To the relief of livestock farmers in the district, organisers of the Cheltenham Festival have announced that it will be postponed for a month. The three-day festival, which grosses around £25m with course bookies and is traditionally the highlight of the horseracing year, was due to start on 13 March.


Fears over the spread of foot and mouth disease to the rural area led organisers to reschedule for the 17-19 April. Organisers explained that sheep had been grazing on the racecourse during the last 28 days, and new guidelines by the MAFF to control the spread of the highly contagious disease mean that the event could not now proceed.


The event attracts over 150,000 visitors every year, and fears over the spread of foot and mouth had already meant that Irish trainers withdrew their horses from races at Cheltenham.

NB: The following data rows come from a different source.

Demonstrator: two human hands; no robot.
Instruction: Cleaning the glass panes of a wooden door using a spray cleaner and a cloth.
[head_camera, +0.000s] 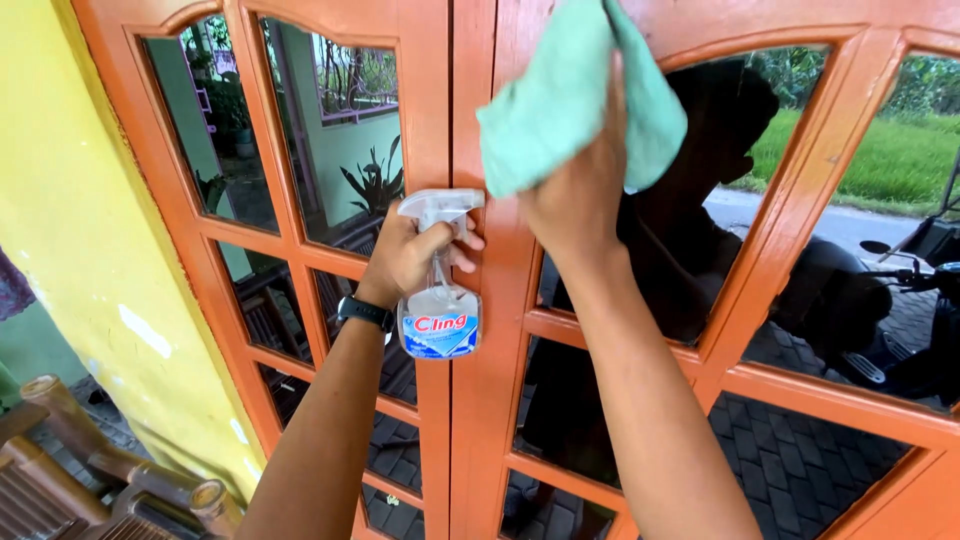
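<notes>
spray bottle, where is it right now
In the head view, the spray bottle is left of centre, gripped by the left hand against the orange door frame.

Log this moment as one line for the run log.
left hand: holds spray bottle | right hand: presses green cloth on orange door

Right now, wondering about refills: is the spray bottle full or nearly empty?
Nearly empty: the clear spray bottle in the left hand looks see-through, no liquid line visible above its label.
</notes>
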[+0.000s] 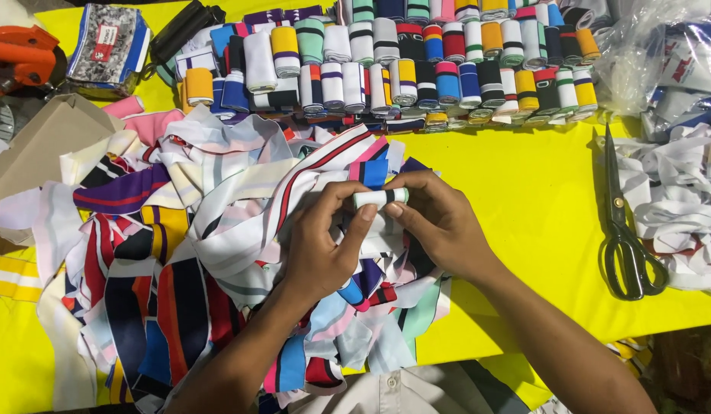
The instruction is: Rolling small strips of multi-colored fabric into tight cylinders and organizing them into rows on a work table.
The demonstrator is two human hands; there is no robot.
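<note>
A small roll of white ribbed fabric with green and black stripes (380, 198) is held between both hands above a heap of loose striped fabric strips (202, 253). My left hand (321, 245) pinches the roll's left end with thumb and fingers. My right hand (440, 222) grips its right end, the thumb under the roll. The loose tail of the strip hangs down between the hands into the heap.
Rows of finished rolled strips (417, 69) in several colours line the back of the yellow table (524, 199). Black scissors (625, 230) lie at the right beside white fabric scraps (677, 192). A plastic bag (669, 54) sits back right, an orange tool (22, 54) back left.
</note>
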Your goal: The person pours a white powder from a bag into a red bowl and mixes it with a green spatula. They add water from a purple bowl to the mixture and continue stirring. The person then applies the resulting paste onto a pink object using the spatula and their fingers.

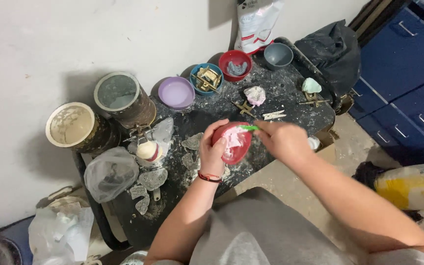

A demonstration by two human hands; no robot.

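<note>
My left hand (211, 152) grips a red flexible bowl (232, 142) smeared with white plaster, tilted above the dark, dusty table (290, 98). My right hand (281, 140) holds a green-handled spatula (248, 128) whose tip reaches into the bowl's rim. A red and black band circles my left wrist.
Purple (176, 92), blue (206, 78), red (235, 64) and grey (278, 55) bowls line the table's far edge. Two large cylinders (96, 113) stand at left. A clear plastic bag (110, 172), plaster chips and metal parts lie about. Blue drawers (403, 73) are at right.
</note>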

French trainers were also considering the same move.
 
Peter McNeill, commercial manager of the racecourse, had revealed before the suspension that moving the date of the event to April would cause severe financial implications and problems for visitors. Elsewhere in the racing world, voices expressed their disappointment. Mick Fitzgerald, the jockey who won the Cheltenham Gold Cup in 1999 with See More Business, revealed that he is “absolutely gutted” the festival has been postponed.
 
A suspected case was reported at a farm in Lambourn yesterday, 50 miles from Cheltenham.